La piste remonte jusque dans le Maine-et-Loire
« Quelques semaines avant l'arrestation, les gendarmes m'avaient prévenu qu'il ne restait que 3 personnes sur la liste de suspects » indique Thierry Noguet. L'étau s'est resserré petit à petit, jusqu'à un appel de la gendarmerie fin février. « On pense qu'on l'a retrouvé » lui apprennent-ils. Le 19 mars à 6h du matin, les gendarmes viennent cueillir le suspect à son domicile dans le Maine-et-Loire, et le conduisent jusqu'au commissariat de Saint-Nazaire. Placé en garde à vue, il reconnait les faits. « À cette nouvelle, j'ai instantanément été libéré d'un poids, c'était une sensation physique » soupire Thierry Noguet en appuyant, « Il s'agit d'une personne entièrement responsable de ses actes, et qui a fait d'autres victimes indirectes avec ses menaces ».
Un procès public le 22 novembre à Saint-Nazaire
Thierry Noguet attend avec impatience, et appréhende tout à la fois, le procès du 22 novembre. « Après tout ce que nous avons vécu avec ma famille, nous ne nous contenterons pas d'un simple rappel à l'ordre pour des faits aussi graves » affirme-t-il.
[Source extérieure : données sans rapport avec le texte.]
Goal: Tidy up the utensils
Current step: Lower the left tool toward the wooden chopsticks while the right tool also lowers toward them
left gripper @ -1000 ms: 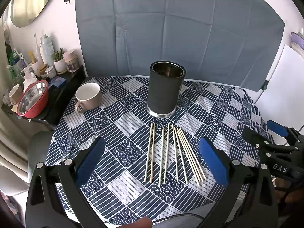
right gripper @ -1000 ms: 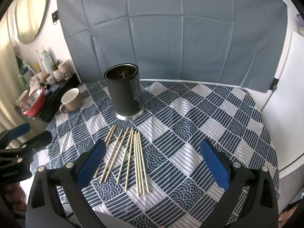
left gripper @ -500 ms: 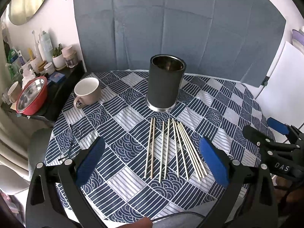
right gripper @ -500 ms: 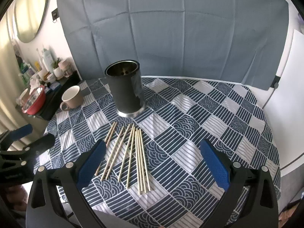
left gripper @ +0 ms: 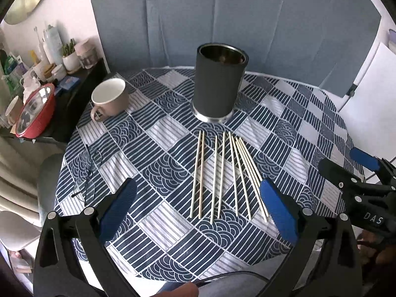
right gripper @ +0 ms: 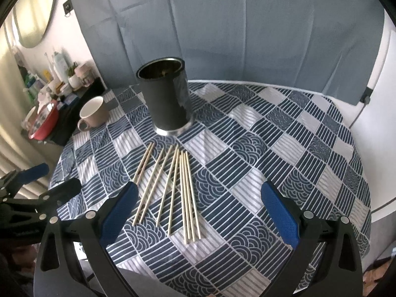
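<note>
Left hand-held gripper (left gripper: 198, 205) wide open, nothing held, up above the near edge of the worktop (left gripper: 309, 113). Right hand-held gripper (right gripper: 198, 205) also wide open and holding nothing, off to the right side, over the blue patterned cloth. Looks like the very first step: no stick picked up yet. Chopsticks (left gripper: 222, 173) flat on the cloth in a loose fan, thin and light, right between and a bit past the left blue pads; in the right view, chopsticks (right gripper: 170, 185) closer to the left pad than the right one. Just behind the far tips, tall dark holder (left gripper: 219, 84) standing upright, mouth open at the top. Next move, probably: lower one gripper, pinch a stick or a pair near the middle, lift, tip upright, drop into the holder. Sticks thin and close together, so easy to slip or roll. Off to the left, a mug (left gripper: 110, 99), and glasses (left gripper: 86, 170) on the cloth.
</note>
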`<action>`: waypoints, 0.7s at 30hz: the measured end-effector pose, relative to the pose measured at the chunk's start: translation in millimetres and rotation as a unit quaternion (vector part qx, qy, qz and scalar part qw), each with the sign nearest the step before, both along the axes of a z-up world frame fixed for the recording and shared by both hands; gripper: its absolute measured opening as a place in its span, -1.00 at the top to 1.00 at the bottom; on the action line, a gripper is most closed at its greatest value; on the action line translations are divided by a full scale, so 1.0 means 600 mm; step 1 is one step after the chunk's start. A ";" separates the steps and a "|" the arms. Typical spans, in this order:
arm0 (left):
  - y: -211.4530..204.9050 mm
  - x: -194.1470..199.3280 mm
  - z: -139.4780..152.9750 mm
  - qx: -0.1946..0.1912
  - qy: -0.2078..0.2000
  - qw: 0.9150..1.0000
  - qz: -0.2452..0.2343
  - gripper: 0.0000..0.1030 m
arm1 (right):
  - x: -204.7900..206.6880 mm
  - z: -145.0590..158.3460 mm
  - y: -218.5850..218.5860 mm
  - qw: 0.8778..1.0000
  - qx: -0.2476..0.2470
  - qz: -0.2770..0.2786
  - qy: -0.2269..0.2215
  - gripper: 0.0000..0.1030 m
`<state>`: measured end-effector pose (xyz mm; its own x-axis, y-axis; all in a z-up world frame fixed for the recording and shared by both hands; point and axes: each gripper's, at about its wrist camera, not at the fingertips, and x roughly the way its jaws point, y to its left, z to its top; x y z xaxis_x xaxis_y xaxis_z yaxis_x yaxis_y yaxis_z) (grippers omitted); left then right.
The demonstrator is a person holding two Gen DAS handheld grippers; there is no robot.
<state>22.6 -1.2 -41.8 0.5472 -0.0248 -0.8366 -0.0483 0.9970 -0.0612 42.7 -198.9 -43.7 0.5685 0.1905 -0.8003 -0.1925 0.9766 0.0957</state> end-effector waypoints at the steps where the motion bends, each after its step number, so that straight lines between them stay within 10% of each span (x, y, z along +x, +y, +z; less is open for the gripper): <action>1: 0.002 0.002 -0.004 -0.001 0.006 1.000 0.000 -0.89 | 0.002 -0.003 0.000 1.000 0.001 0.001 0.006 -0.85; 21: 0.029 0.041 -0.104 -0.013 0.145 0.989 -0.017 -0.89 | 0.072 -0.133 -0.007 0.987 0.040 -0.006 0.158 -0.85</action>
<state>47.0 16.0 -104.3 0.2830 -0.0630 -0.9571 -0.0347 0.9965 -0.0759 85.7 -203.2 -123.4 0.2955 0.2546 -0.9208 -0.1295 0.9656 0.2254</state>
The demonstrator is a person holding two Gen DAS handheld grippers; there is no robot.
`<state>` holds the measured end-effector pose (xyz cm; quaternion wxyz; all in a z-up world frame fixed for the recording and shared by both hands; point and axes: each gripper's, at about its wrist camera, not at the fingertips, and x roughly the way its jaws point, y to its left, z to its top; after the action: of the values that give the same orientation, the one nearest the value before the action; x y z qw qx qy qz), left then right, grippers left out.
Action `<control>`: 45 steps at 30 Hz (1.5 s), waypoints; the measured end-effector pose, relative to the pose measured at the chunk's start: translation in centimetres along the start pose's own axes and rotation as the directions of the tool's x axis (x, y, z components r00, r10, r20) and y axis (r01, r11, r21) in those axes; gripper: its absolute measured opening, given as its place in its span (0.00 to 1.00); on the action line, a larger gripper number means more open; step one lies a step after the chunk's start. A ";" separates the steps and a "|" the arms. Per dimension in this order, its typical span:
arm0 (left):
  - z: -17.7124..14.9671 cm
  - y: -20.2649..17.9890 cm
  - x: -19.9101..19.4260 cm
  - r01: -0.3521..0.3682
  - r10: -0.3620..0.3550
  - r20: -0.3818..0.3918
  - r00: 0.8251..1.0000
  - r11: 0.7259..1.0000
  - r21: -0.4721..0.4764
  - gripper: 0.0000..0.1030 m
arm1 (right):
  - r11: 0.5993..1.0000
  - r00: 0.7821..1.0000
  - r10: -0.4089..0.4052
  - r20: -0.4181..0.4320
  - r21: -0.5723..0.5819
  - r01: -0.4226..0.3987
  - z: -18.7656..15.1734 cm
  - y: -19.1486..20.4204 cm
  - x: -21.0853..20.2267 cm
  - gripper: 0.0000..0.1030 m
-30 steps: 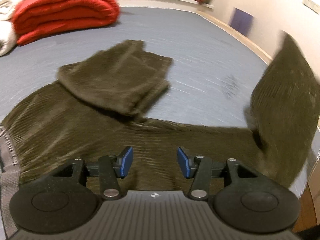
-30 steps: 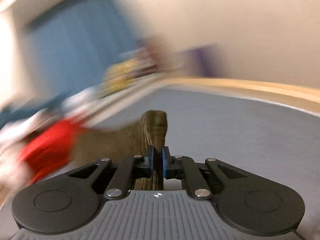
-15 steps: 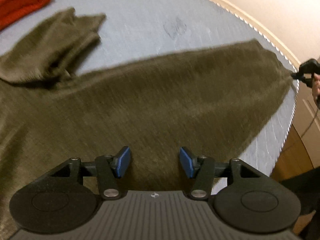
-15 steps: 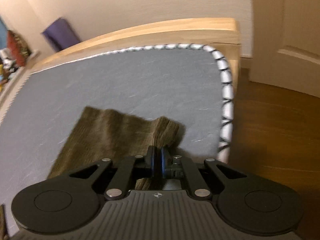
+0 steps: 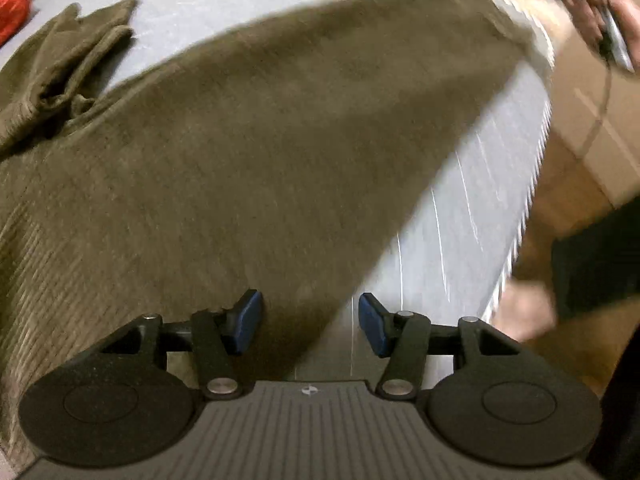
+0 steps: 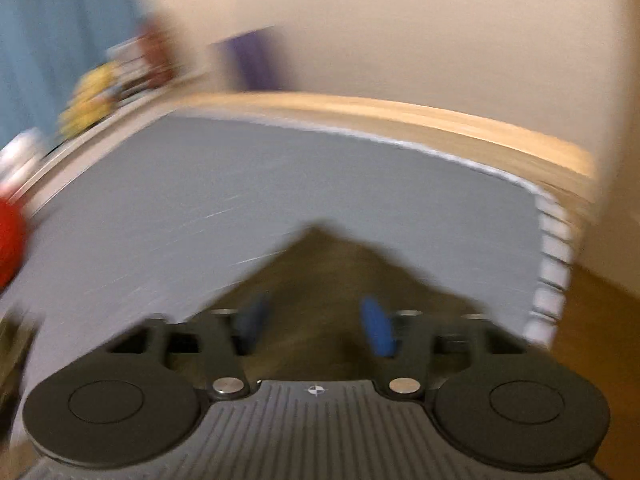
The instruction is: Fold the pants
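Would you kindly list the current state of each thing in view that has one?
Pants: spread flat on the grey mattress, one leg stretched toward the corner, the other leg bunched up at the far left.
Left gripper: open, empty, over the pants' near edge.
Right gripper: jaws opening, pads clear of the pants' hem below them.
Red blanket: off the pants, at the mattress's far left.

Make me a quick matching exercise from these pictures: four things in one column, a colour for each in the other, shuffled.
Things:
1. pants
2. mattress cover
3. bed frame
4. tool pads

Colours:
A. blue
B. light wood
C. olive brown
D. grey

Pairs: 1-C, 2-D, 3-B, 4-A
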<state>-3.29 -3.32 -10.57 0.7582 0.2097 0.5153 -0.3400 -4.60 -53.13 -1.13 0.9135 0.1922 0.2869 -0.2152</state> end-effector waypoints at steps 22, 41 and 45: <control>-17.7 24.2 -9.7 -0.068 0.344 0.102 0.933 0.448 -0.891 0.82 | 0.099 0.628 0.565 -0.536 -0.711 -0.696 -21.4 31.4 -13.0 0.70; -17.4 29.4 -7.7 0.065 0.303 0.199 0.932 0.400 -0.914 0.36 | -0.194 0.571 0.414 -0.709 -0.682 -0.705 -28.9 34.4 -13.6 0.16; -16.9 28.5 -7.2 -0.006 0.335 0.167 0.927 0.458 -0.889 0.38 | -0.256 0.548 0.405 -0.732 -0.666 -0.701 -28.9 34.4 -14.0 0.15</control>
<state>5.07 29.60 -11.26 0.8605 -0.2137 0.4620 0.0210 -10.49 -6.81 -6.79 0.7373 -0.3162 0.3269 0.4995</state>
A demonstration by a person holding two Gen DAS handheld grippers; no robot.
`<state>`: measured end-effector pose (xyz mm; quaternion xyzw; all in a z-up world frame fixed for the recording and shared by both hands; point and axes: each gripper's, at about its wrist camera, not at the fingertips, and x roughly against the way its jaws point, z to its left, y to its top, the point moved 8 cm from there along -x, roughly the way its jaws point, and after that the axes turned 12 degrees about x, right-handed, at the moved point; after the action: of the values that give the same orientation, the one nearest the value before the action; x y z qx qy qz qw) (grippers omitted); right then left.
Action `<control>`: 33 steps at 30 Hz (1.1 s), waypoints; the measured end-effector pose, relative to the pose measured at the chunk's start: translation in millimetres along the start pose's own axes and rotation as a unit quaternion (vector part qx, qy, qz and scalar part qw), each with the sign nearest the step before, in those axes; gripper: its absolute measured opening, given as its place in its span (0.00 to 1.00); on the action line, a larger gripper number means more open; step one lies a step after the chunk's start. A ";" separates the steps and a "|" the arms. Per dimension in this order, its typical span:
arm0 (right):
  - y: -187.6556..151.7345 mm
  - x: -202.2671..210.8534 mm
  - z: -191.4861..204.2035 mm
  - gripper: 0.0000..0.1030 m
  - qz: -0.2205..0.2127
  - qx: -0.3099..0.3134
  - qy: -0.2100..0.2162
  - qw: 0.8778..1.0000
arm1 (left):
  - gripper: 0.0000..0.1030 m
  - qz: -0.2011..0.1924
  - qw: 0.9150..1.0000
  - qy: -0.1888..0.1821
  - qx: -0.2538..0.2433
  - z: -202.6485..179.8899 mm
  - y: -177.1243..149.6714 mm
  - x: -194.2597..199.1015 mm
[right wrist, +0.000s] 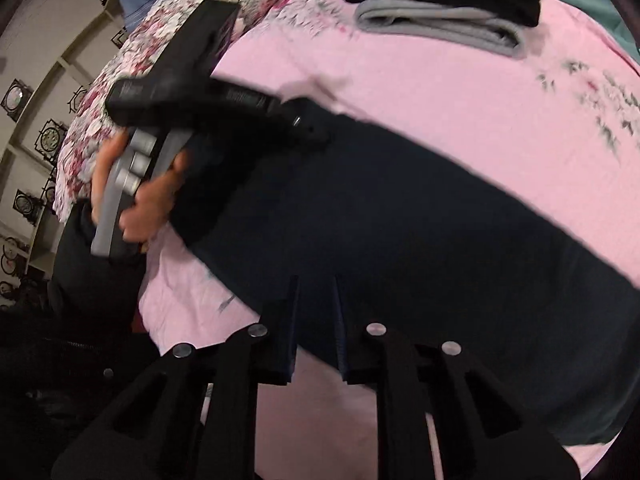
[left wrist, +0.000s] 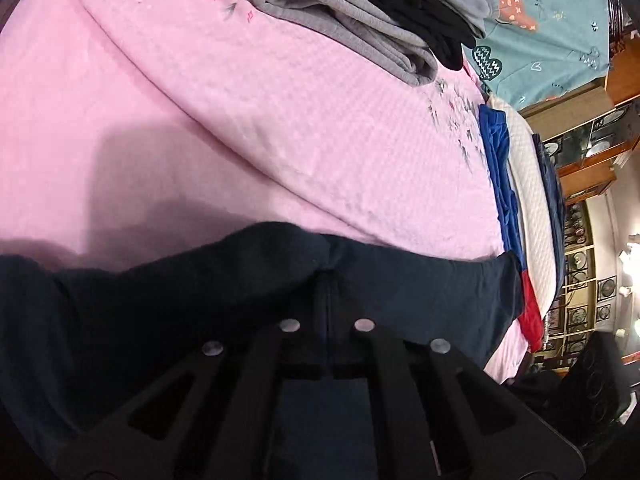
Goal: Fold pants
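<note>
a person's left hand [right wrist: 136, 196] is gripping the grey handle of the left gripper [right wrist: 310, 130] at the left of the right wrist view, with a floral quilt [right wrist: 132, 72] lying behind it. the tip of that gripper is sitting at the upper left end of the dark navy pants [right wrist: 380, 216], which are lying in a long band across the pink bedspread [right wrist: 460, 92], running from the upper left down to the lower right. in its own camera, the left gripper [left wrist: 326, 280] is showing its fingers pressed together on a raised ridge of the pants [left wrist: 200, 292], so it is pinching the cloth. the pants are filling the lower part of that view, with the bedspread [left wrist: 240, 120] stretching away above them.

the right gripper [right wrist: 316, 296] is standing over the near edge of the pants, its two fingers a little apart with dark cloth between them; whether the pads are pressing on the cloth is not clear.

further back on the bedspread, a stack of folded clothes [left wrist: 360, 28] is resting, grey pieces with a black one between them, well apart from the pants. to the right of the stack, a teal sheet [left wrist: 552, 32] with printed figures is lying, and blue and red cloth [left wrist: 500, 184] is bunching along the right edge of the bed beside a white pillow [left wrist: 532, 200].
</note>
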<state>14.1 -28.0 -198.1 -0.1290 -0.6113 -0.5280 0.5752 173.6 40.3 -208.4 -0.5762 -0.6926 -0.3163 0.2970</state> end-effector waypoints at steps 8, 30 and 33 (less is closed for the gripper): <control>-9.9 -7.6 -2.5 0.17 0.002 -0.046 -0.001 0.999 | 0.03 -0.012 1.000 -0.022 -0.016 0.1 -3.9 4.8; -201.6 129.5 -220.4 0.60 -0.176 -0.495 -0.009 0.851 | 0.34 -0.102 0.993 0.034 0.042 66.6 -65.1 96.0; -193.7 130.5 -236.8 0.60 -0.195 -0.497 -0.007 0.846 | 0.34 -0.103 0.993 0.039 0.046 67.7 -65.9 95.9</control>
<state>-39.8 -354.0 -236.8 -0.2793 -0.2839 -0.8614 0.3151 90.2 142.8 -182.5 -0.4750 -0.7500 -0.3353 0.3152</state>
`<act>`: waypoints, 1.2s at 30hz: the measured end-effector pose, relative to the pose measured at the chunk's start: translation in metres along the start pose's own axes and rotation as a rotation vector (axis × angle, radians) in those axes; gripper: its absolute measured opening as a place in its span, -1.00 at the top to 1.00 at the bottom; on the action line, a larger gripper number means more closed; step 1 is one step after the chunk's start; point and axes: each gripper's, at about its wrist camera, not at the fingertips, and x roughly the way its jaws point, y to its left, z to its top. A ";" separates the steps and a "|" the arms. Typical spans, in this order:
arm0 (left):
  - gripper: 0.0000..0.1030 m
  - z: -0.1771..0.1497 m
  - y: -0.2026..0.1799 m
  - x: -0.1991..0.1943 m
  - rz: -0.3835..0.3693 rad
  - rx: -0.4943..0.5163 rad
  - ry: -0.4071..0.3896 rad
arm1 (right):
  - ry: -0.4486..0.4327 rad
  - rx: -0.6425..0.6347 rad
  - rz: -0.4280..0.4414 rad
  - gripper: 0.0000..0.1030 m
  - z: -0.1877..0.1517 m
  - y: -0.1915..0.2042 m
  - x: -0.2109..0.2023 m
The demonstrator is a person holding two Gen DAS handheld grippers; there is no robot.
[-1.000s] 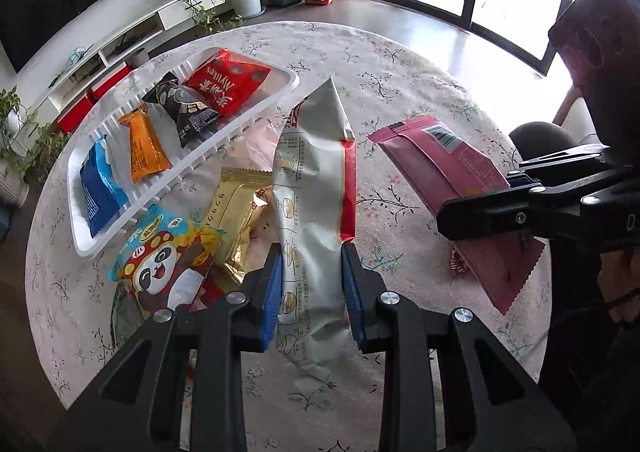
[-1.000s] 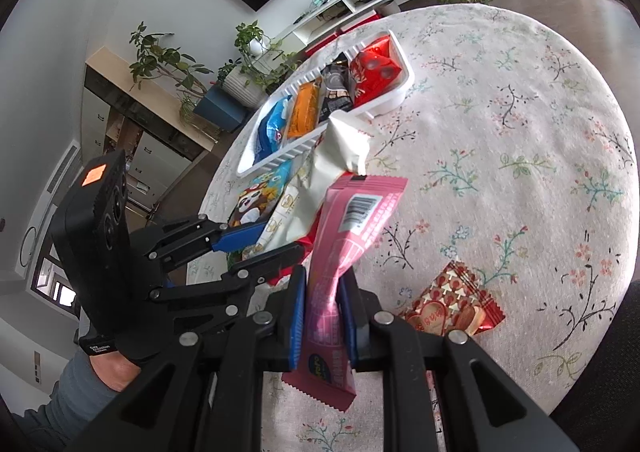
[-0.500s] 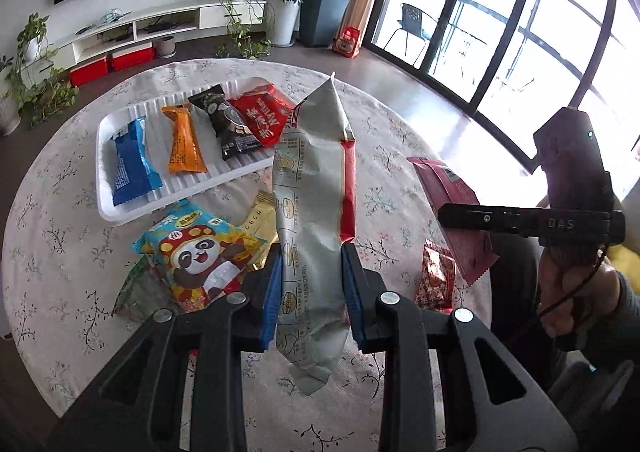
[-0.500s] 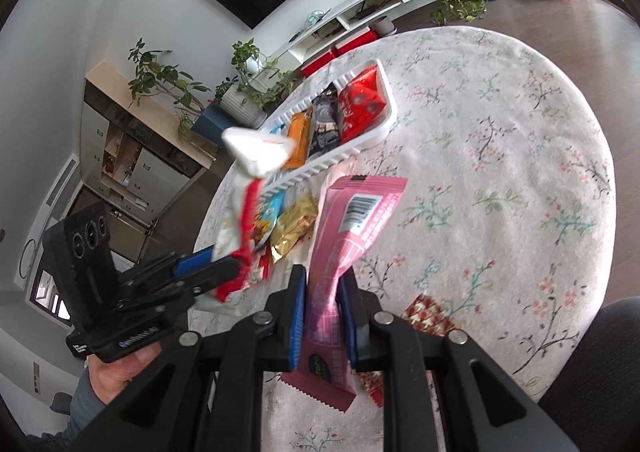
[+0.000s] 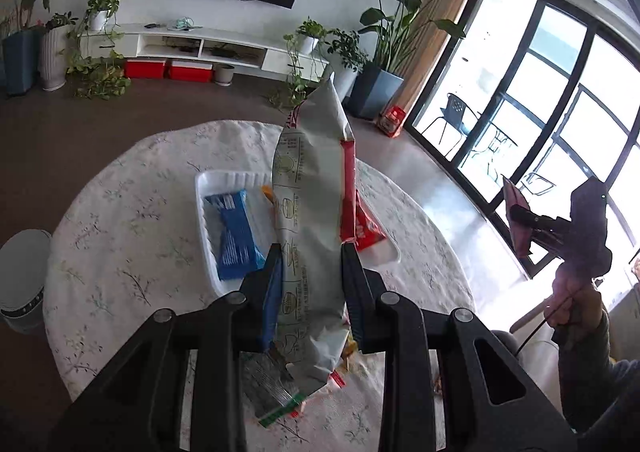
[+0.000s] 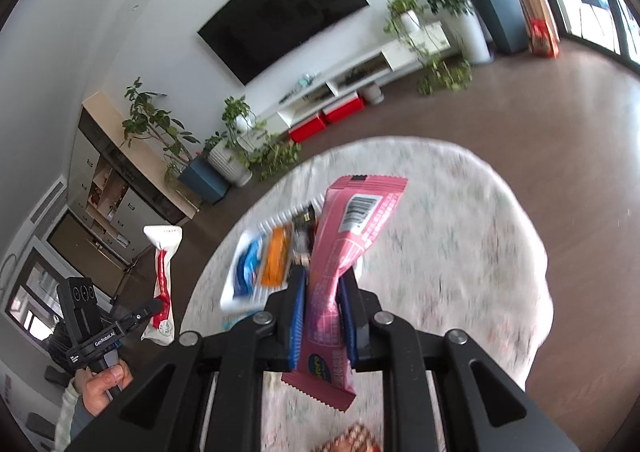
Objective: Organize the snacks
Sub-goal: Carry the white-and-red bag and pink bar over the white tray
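Left gripper (image 5: 310, 266) jaws pinching a tall silver-and-red foil packet (image 5: 316, 220) at frame centre; right gripper (image 6: 322, 306) jaws pinching a pink plastic wrapper (image 6: 344, 248) above the white ribbed tray (image 5: 208, 236).

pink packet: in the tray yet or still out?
Out. The pink packet is clamped in the right gripper, held up above the table; the white tray lies beyond it.

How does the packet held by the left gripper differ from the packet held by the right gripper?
The silver-grey packet in the left gripper is wide, with a red side strip; the pink packet in the right gripper is narrower and shows a barcode. The silver-grey packet's top is pinched, the pink packet's flat. Both are gripped and lifted above the table.
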 end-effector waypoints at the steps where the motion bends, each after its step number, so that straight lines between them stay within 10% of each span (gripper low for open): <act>1: 0.50 0.009 0.004 -0.001 0.007 -0.002 -0.008 | -0.013 -0.026 0.005 0.64 0.011 0.008 0.002; 11: 0.50 0.052 0.024 0.042 -0.009 -0.056 0.044 | 0.106 -0.176 0.112 0.64 0.068 0.082 0.109; 20: 0.50 0.039 0.037 0.127 0.026 -0.089 0.164 | 0.340 -0.265 0.036 0.64 0.036 0.093 0.228; 36: 0.44 0.006 0.029 0.189 0.095 -0.067 0.261 | 0.498 -0.274 -0.054 0.64 -0.001 0.072 0.297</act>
Le procès sera public, et le maire espère le même soutien que celui reçu ces derniers mois. De la part des habitants, de tous les élus de la CARENE, et même en dehors du département, depuis la Corse et toute la France. Thierry Noguet l'avoue, il en fait des cauchemars à chaque nuit, et retourne en boucle, encore et encore, son arrivée au tribunal. « J'ignore comment cela va se se dérouler. S'il sera au moins là, si je vais devoir affronter son regard » explique-t-il. Le maire de Montoir-de-Bretagne se prépare psychologiquement à ce qu'il vit comme une ultime épreuve, « où je vais devoir revivre une seconde fois ces événements ». Avec l'envie de comprendre, mais sans jamais pouvoir effacer les dommages causés. Toujours accompagnée psychologiquement par un professionnel, Raymonde ignore elle-aussi si elle pourra laisser définitivement derrière elle cette période. « On dit que le mandat de maire est le plus beau des mandats, mais c'est aussi le plus dangereux, et on n'est pas préparé à ça. Encore aujourd'hui lorsque je vais au restaurant, dans un lieu public, je m'assois pour surveiller les entrées et sorties. Il ne faut jamais minimiser la gravité de ce qui s'est passé ».